Out of control dog with gentleman with dementia

Discussion in 'I care for a person with dementia' started by perfecto, Jul 21, 2015.

  1. perfecto

    perfecto Registered User

    Jul 21, 2015
    2
    My dad and step dad both have dementia and I know how hard it is for sufferers to maintain independence and pleasure in life, and this post is in that context and with an understanding that people with dementia in the community are vulnerable to the risk of an adverse reaction to their actions.

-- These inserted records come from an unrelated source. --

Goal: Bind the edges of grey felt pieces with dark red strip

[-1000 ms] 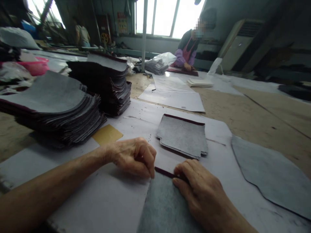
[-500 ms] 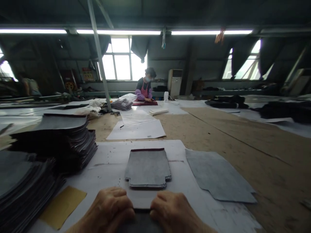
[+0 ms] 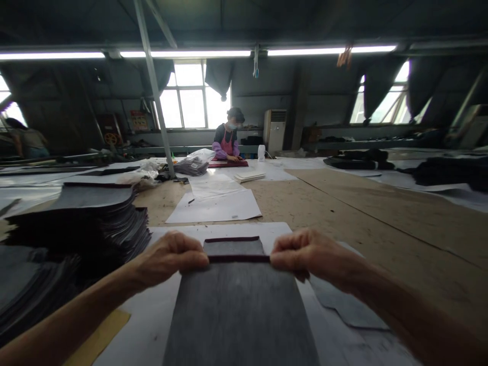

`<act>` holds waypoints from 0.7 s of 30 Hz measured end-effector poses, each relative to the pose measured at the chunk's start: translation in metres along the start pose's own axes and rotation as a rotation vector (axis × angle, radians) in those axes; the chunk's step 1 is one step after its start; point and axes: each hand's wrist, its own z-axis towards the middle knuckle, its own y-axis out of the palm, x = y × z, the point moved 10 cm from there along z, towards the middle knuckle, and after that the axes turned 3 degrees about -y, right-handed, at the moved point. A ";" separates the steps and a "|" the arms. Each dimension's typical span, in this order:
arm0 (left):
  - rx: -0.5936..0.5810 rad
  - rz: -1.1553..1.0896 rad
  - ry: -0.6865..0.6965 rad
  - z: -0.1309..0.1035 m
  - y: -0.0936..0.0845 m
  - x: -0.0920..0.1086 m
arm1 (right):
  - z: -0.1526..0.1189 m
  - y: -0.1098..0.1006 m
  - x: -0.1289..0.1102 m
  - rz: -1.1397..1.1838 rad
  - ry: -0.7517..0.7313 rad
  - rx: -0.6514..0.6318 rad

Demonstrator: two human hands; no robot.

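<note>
A grey fabric panel point(image 3: 240, 310) with a dark red folded edge hangs between my two hands, its lower part running out of view at the bottom. My left hand point(image 3: 179, 254) pinches the left end of that red edge. At the right end, my right hand point(image 3: 297, 251) is closed on the same edge. Just behind it, a smaller-looking grey panel point(image 3: 232, 247) with a dark red edge lies on the white paper point(image 3: 152, 305), mostly covered by the held one. Another grey panel point(image 3: 351, 302) lies flat on the right, partly behind my right forearm.
Tall stacks of grey panels point(image 3: 95, 195) stand on the left. A yellow piece point(image 3: 102, 338) lies near my left forearm. Further off are white sheets point(image 3: 213, 206), a metal pole point(image 3: 154, 86) and dark cloth piles point(image 3: 358, 159). A co-worker point(image 3: 226, 140) works across the table.
Both hands have moved up and forward from the near edge, bringing the grey fabric panel with them. It now covers most of the panel lying on the paper.
</note>
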 end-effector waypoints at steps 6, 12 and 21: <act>0.349 0.311 -0.018 0.069 -0.030 -0.036 | 0.072 -0.031 0.027 -0.440 -0.018 0.396; 0.549 0.425 0.015 0.067 -0.025 -0.053 | 0.077 -0.022 0.033 -0.686 -0.060 0.515; 0.616 0.488 -0.022 0.065 -0.023 -0.065 | 0.080 0.000 0.047 -0.842 -0.037 0.490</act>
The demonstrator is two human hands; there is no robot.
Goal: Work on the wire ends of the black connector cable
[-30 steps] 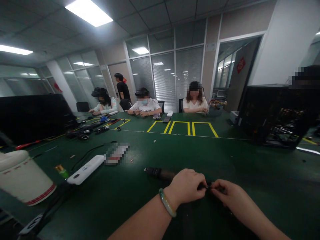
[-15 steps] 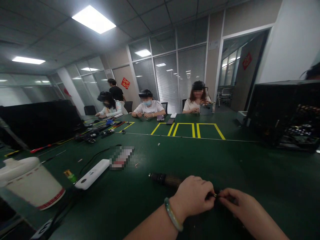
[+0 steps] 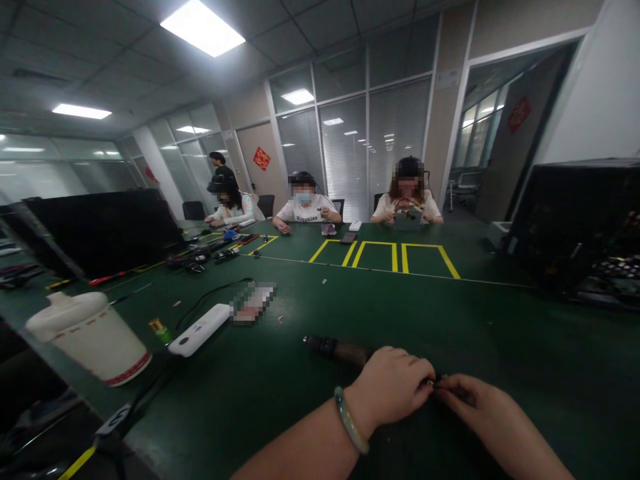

    Yesterday I allowed my puppy of 4 months to say hello to a dog (with a wagging tail) being walked by an elderly man. When, after a couple of seconds I pulled my dog away the other dog attacked my pup. The gentleman did nothing at all to control his dog, and I had to wade in and rescue my dog who was upset, but thankfully (and having been checked by a vet) appears to be physically unscathed, though was noticeably cautious with other dogs today.

    It turns out the gentleman has dementia and I'm sorry to say, not realising it and being quite shaken myself, I shouted at him that he should have pulled his dog off.

    I am now worried that the dog could attack another dog, or even a child, and that in that situation the gentleman is at risk as well as the third parties. I believe a passer by who intervened made the gentleman's carer's aware and presumably they will (or should) log the incident, but have no certainty of this.

    Should I inform someone in authority, and if so who?
     
  2. opaline

    opaline Registered User

    Nov 13, 2014
    182
    I would say so, the local authority dog warden should know what steps, if any, to take? x
     
  3. AlsoConfused

    AlsoConfused Registered User

    Sep 17, 2010
    1,958
    Your puppy's confidence may have taken a hammering. If you can get him / her into a well-run dog training club (one that helps to socialise dogs and build their self-confidence) ASAP it would be "A Good Thing".

    To my cost, I learnt that pulling a puppy away from another dog could prompt an attack. Dogs work on body language and jerkiness (behaviour like a prey animal???) invites aggression.
     
  4. curtainsgalore

    curtainsgalore Registered User

    Nov 2, 2014
    46
    My Mum with vascular dementia and Alzheimer's was reported to the council for not picking up after her dog, we had tried to get her to pick up, but she had never had to in the past and forgot as soon as we told her. 15 dog walks a day, as she couldn't remember going out.
    The local authority wrote her a letter saying they were going to fine her, unfortunately this letter came 2 days before Mum had to go in a care home after wandering in freezing conditions with her dog and the dog going into Wood Green.
    What my rambling is actually about is the local authority will follow up cases, especially if there is a risk of someone not being in control of their dog. It does need reporting.
    Hope puppy's ok
     
  5. Beate

    Beate Registered User

    May 21, 2014
    11,481
    Female
    London
    What would a fine have helped? It needs reporting, but to Social Seevices so the gentleman can get the support he deserves, not so he gets in trouble. Which means the dementia diagnosis needs to be highlighted.
     
  6. AlsoConfused

    AlsoConfused Registered User

    Sep 17, 2010
    1,958
    I'd suggest a bit more liaison work with those who currently assist the gentleman - eg his family or his carers.

    They need to know that in one instance at least the gentleman hasn't been able to control his dog, causing potential risks to him as well as to the other parties. A doggy confrontation might cause his owner to fall; or get bitten; or to have to pay vet bills for his own dog and compensation to the other owner.
     
  7. perfecto

    perfecto Registered User

    Jul 21, 2015
    2
    Thanks for all your advice. I have contacted a local carer charity that helps people liaise with social services. I am not seeking to punish the gentlemen and hope they will be able to steer a course with sensitivity.

    My pup seems fine and we already have him in training classes but wasn't aware of the risk of pulling him away (in fact we'd be told to pull him away after 3 seconds, but this attack was quicker) so thanks, we'll discuss it in class this week.
     
  8. AlsoConfused

    AlsoConfused Registered User

    Sep 17, 2010
    1,958
    I think the problem with pulling a dog away, making it move abruptly and like a prey animal, is more troublesome when the other dog has either a high prey drive or is itself a touchy or nervous animal.

    I'd already heard from my neighbour that their dog had lived as a stray abroad, having to find its own food (some of it live, presumably) and it was considered aggressive towards other dogs. Oddly, it was a first-class family dog around the family's children.